> _WORK TASK_
From the data that follows, set down exactly the lines from the one with "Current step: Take" through the one with "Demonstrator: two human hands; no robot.", counting both. Pictures stay out.

> _DATA_
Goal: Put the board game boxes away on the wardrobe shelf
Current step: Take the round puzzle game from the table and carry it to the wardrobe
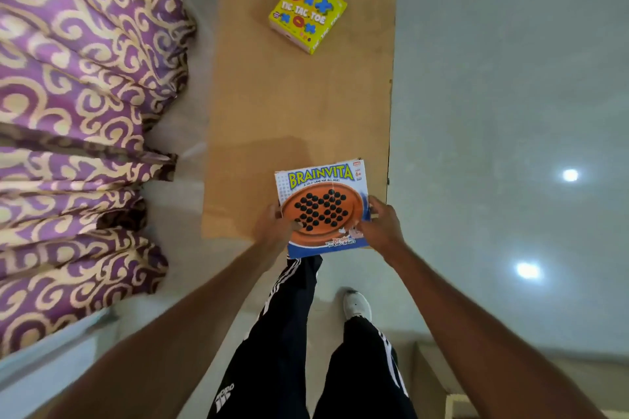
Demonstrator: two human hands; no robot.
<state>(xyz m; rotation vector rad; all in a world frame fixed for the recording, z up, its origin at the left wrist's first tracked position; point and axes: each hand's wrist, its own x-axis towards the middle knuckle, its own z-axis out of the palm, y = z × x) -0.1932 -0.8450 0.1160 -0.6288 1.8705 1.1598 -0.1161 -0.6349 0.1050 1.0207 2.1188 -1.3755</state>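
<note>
A blue and white Brainvita box [323, 190] with an orange peg board printed on it is held over the near end of a brown cardboard sheet [299, 102] on the floor. My left hand [275, 223] grips its left edge, thumb on the lid. My right hand [381, 224] grips its right edge. A yellow Tic Tac Toe box [307, 14] lies on the far part of the cardboard, turned at an angle. No wardrobe shelf is in view.
A purple curtain [78, 112] with gold swirls hangs along the left. Glossy grey floor [493, 95] spreads to the right, reflecting ceiling lights. My legs in black striped trousers and a white shoe [356, 306] are below the box. A low step edge [439, 381] sits at bottom right.
</note>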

> _ANSWER SPACE_
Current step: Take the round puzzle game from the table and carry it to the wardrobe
Demonstrator: two human hands; no robot.

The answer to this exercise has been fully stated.